Do you use API streaming? Any difficulties with that?
I personally love streaming as it lets me show results straight away and decrease the perceived latency.
But I found it a bit tedious to implement.
We were calling OpenAI from a GCP cloud function. And it doesn’t support any way of streaming responses (neither Transfer-encoding: chunked
, nor server-side events, nor web sockets).
So we had to use deploy our streaming service to Cloud Run.

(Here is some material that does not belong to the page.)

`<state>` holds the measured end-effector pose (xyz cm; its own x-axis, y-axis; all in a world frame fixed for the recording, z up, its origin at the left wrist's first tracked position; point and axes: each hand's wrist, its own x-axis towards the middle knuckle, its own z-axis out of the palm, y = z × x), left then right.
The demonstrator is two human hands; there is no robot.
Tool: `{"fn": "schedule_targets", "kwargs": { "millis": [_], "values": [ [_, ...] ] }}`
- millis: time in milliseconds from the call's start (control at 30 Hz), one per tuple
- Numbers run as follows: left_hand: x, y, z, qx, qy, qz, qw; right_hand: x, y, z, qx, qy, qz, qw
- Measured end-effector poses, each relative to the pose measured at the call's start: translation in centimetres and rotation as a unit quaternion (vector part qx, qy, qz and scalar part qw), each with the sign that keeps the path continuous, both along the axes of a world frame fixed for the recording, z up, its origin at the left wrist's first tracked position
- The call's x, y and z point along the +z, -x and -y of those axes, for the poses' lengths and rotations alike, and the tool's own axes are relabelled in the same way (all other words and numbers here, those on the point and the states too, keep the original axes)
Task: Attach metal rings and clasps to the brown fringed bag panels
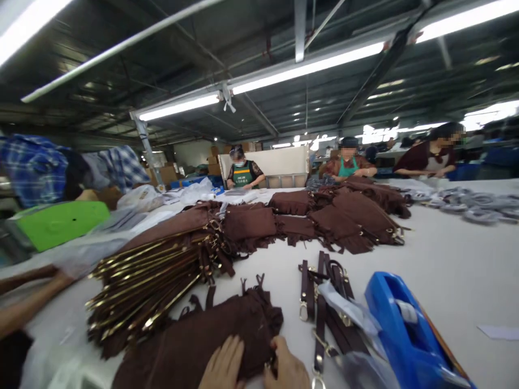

Then we also return JSON data instead of text. And when you stream a response you won’t get a correctly formed JSON, so JSON.parse()
would fail. Luckily I discovered an optimistic JSON parser (best-effort-json-parser
on NPM )that solved this problem.
Then I thought there could be a better way and I packaged it as a JavaScript SDK and a cloud service (https://aistream.dev/
), so that you don’t need to build anything to use streaming. You can find a demo and code examples on the website (link in the previous sentence).
But… I’m not sure if it’s really a big problem. People seem to be happily using streaming already.
What do you guys think? Is that type of the SDK/service something useful* or would you build your own streaming?
- bear in mind it’s not production ready, as you would expose your Open AI key to the public.
Yeah, streaming is a big problem for a lot of people, and whenever I check NPM, there’s someone rolling out their own way of handling streaming. There’s a popular conversation about streaming from the OpenAI community actually, with different implementations of streaming (and I’ve tried out most of them, and they do have shortcomings).
So yeah, I’d say it’s a pretty big problem. Incidentally, using OpenAI streaming with LangChain makes it a breeze to implement — you now have to worry about stream jank on the destination/client.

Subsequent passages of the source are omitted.